2004 jährt sich zum 70. Mal der Tod des österreichischen Bundeskanzlers Engelbert Dollfuß. Der Errichter des "autoritären Ständestaates" erregt noch immer die Gemüter. Der von den Nazis ermordete Kanzler ist den einen Märtyrer, der für die Freiheit Österreichs sein Leben ließ. Den anderen ist er ein Täter, der im Bürgerkrieg des Februar 1934 auf Arbeiter schießen und einige hängen ließ. Vorliegende Biografie wirft ein neues Licht auf seine Persönlichkeit und sein Wirken: Dollfuß war kein Politiker, sondern verstand sich als Glaubenskämpfer. Er sah seine Mission darin, den katholischen Glauben gegen den "Antichrist" zu verteidigen - für ihn sowohl Marxismus als auch Nationalsozialismus.

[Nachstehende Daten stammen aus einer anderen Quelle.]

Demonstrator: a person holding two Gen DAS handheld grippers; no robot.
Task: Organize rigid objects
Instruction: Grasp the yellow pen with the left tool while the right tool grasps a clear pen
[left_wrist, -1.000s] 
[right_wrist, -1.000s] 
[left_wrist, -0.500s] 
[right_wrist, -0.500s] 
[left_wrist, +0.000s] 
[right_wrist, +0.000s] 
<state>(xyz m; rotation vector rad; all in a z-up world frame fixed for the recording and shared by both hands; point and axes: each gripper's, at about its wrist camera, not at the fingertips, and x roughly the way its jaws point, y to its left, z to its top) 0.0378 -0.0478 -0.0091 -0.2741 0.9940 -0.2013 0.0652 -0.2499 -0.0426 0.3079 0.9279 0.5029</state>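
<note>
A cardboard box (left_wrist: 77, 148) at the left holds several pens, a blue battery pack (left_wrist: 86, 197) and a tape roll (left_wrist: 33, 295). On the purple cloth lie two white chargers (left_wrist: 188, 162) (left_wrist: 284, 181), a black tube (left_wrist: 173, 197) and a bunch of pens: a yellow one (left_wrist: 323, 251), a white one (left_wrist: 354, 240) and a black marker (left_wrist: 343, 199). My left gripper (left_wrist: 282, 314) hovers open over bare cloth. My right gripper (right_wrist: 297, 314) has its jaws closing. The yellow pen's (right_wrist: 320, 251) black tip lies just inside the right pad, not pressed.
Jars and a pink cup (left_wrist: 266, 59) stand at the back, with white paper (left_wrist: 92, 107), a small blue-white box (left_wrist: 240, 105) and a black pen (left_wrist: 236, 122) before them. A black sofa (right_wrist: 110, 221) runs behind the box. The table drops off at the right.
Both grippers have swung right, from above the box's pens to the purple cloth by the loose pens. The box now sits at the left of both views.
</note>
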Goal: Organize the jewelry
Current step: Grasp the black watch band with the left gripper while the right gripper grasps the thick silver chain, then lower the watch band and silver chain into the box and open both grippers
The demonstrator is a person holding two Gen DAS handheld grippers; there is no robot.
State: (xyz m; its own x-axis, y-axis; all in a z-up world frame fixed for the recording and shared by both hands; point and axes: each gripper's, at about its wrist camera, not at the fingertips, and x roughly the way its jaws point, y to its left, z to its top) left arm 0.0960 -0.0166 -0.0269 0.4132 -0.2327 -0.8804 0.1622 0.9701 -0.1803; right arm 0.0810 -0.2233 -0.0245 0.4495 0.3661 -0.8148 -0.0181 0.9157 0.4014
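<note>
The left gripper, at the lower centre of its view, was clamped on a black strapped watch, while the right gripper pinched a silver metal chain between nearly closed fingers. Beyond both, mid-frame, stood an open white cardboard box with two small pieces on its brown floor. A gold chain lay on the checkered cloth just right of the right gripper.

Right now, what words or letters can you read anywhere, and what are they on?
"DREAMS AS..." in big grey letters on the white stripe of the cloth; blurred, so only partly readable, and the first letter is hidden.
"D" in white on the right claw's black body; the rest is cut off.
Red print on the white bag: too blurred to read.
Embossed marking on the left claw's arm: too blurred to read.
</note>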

Er wollte einen christlichen Staat errichten und beseitigte dafür Parteien, Demokratie und Freiheit der Meinungsäußerung.
Rezensionsnotiz zu
Süddeutsche Zeitung, 26.07.2004
Rezensent Gottfried-Karl Kindermann ist sehr angetan von dieser Biografie über Engelbert Dollfuß. Er würdigt, dass die Autorin Gudula Walterskirchen "nuancenreich und sorgfältig" vorgehe und ein lebendiges Lebensbild von Dollfuß zeichne. Gerade für deutsche Leser eröffnet sich hier laut Kindermann die Möglichkeit, "eine Fülle hierzulande fast unbekannter Tatsachen" über Österreich zur Zeit des dritten Reichs zu erfahren. Denn der 1932 gewählte und 1934 von der SS erschossene österreichische Bundeskanzler Dollfuß war - so Rezensent Kindermann - der "Hauptarchitekt des Staatswiderstandes" gegen den Nationalsozialismus. Sehr detailreich erläutert uns Kindermann im folgenden die historische Situation. Seit 1933 von Hitlers "Generalangriff auf Österreich" in Form von Terroranschlägen und Wirtschaftsboykott bedroht, entschloss sich Kanzler Dollfuß zum harten Gegenkurs. So gelang es ihm durch Maßnahmen wie einem durch "Totalverbot" der NSDAP, Österreich kurzfristig zur "führenden Quelle deutschsprachiger Kritik am Nationalsozialismus" zu machen. Im Juli 1934, bei einem von der NSDAP initiierten Aufstand, wurde Dollfuß von SS-Leuten erschossen. Der Aufstand konnte allerdings niedergeschlagen werden, Hitler erlitt seine "einzige außenpolitische Niederlage" und Dollfuß galt fortan als "Märtyrer" des unabhängigen Österreichs. Rezensent Kindermann betont, dass Dollfuß jedoch auch eine stark umstrittene Figur sei, bedingt zum Beispiel durch sein damals erlassenes Verbot der sozialdemokratischen Partei. Solche "historischen Komplexitäten" lassen sich - dem Rezensenten Kindermann zufolge - gut in dieser Biographie nachvollziehen.